Inari Medical’s FlowTriever Will Be Evaluated for Intermediate-High Risk PE in PEERLESS RCT

October 18, 2021—Inari Medical, Inc. announced planned enrollment of the PEERLESS randomized controlled trial (RCT) comparing the clinical outcomes of patients with intermediate-high risk pulmonary embolism (PE) treated with the company’s FlowTriever system versus catheter-directed thrombolysis (CDT).

The FlowTriever system has received FDA 510(k) clearance and CE Mark approval for the treatment of PE and clot in transit in the right atrium. The trial design was presented at the 7th Annual Pulmonary Embolism Symposium, which was sponsored by the Pulmonary Embolism Response Team (PERT) Consortium and held virtually October 14-16.

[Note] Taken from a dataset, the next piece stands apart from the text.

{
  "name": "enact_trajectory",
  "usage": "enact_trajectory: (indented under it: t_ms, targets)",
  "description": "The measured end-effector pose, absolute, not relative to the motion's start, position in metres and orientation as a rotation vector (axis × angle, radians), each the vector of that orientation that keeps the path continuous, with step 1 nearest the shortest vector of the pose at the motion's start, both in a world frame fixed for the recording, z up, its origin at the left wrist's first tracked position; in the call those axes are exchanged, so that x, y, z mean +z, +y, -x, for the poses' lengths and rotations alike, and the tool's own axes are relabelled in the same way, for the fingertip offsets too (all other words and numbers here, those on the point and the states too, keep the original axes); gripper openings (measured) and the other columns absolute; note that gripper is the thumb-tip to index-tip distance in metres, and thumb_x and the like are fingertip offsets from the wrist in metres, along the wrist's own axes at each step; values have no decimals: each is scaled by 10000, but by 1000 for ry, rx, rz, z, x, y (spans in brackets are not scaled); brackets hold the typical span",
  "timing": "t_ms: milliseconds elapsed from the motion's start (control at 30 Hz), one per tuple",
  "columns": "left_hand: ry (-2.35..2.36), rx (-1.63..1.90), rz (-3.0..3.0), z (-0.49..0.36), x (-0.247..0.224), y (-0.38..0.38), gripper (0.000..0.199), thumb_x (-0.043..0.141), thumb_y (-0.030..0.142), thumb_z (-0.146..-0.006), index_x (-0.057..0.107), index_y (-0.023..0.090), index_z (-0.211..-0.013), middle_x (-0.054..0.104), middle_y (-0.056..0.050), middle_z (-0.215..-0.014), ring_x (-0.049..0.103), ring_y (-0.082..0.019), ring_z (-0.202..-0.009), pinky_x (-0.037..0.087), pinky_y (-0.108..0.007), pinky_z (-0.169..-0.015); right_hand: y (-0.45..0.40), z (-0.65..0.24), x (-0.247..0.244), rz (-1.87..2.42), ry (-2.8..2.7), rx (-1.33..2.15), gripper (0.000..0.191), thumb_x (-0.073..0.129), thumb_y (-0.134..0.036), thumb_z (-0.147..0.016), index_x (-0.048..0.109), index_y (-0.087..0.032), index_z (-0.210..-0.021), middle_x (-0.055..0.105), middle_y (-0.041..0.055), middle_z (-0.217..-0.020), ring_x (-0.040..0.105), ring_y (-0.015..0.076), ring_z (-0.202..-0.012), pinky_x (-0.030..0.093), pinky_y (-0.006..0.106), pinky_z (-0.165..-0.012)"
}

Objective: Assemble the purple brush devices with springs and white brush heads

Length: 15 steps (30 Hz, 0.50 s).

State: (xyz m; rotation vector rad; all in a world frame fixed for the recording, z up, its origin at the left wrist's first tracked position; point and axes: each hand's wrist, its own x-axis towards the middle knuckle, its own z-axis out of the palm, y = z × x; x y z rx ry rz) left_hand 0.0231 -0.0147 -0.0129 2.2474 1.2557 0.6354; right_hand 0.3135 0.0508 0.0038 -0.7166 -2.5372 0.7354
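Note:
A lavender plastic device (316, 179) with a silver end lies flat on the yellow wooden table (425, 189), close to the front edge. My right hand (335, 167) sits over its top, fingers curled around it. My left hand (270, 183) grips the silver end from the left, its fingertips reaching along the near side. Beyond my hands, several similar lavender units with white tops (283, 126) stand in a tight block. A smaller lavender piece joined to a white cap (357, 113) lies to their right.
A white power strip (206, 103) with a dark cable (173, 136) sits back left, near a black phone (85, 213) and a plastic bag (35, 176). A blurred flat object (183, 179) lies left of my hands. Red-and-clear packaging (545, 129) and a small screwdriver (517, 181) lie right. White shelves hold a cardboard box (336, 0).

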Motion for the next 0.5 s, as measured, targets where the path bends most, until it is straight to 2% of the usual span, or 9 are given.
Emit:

According to Inari Medical, PEERLESS is a prospective, multicenter trial that will include up to 700 patients and 60 centers in the United States and Europe. The study is composed of two cohorts: a primary randomization cohort of 550 patients; and a secondary nonrandomized cohort of up to 150 patients who cannot be randomized because of an absolute contraindication to thrombolytics.

Carin Gonsalves, MD, and Wissam Jaber, MD, who serve as Global Coprincipal Investigators of the PEERLESS trial, discussed the trial in the company’s press release. Dr. Gonsalves is Professor of Radiology and Co-Director of the Division of Interventional Radiology at Thomas Jefferson University in Philadelphia, Pennsylvania. Dr. Jaber is PERT Director, and Director of the Cardiac Catheterization Lab at Emory University Hospital in Atlanta, Georgia.

“Historically, due to the major bleeding associated with lytic therapy, physicians needed to carefully weigh a patient’s risk of death against the risk of intervention, reserving advanced treatment for only the sickest of PE patients,” commented Dr. Gonsalves. “By offering patients immediate symptom relief upon removal of significant clot burden without the risks of lytics, the potential for bloodless thrombectomy with the FlowTriever system has fundamentally altered the PE treatment landscape, challenging physicians to rethink risk stratification and the goals of intervention.”

Dr. Jaber stated, “PEERLESS is the first ever RCT to compare mechanical thrombectomy to CDT for the treatment of PE and aims to provide definitive data on interventional treatment options for these patients. The primary outcome for the trial is a hierarchical composite of outcomes including mortality, major bleeding events, clinical deterioration, and length of stay in the intensive care unit. These are highly relevant endpoints for patients and for the hospital systems that care for them.”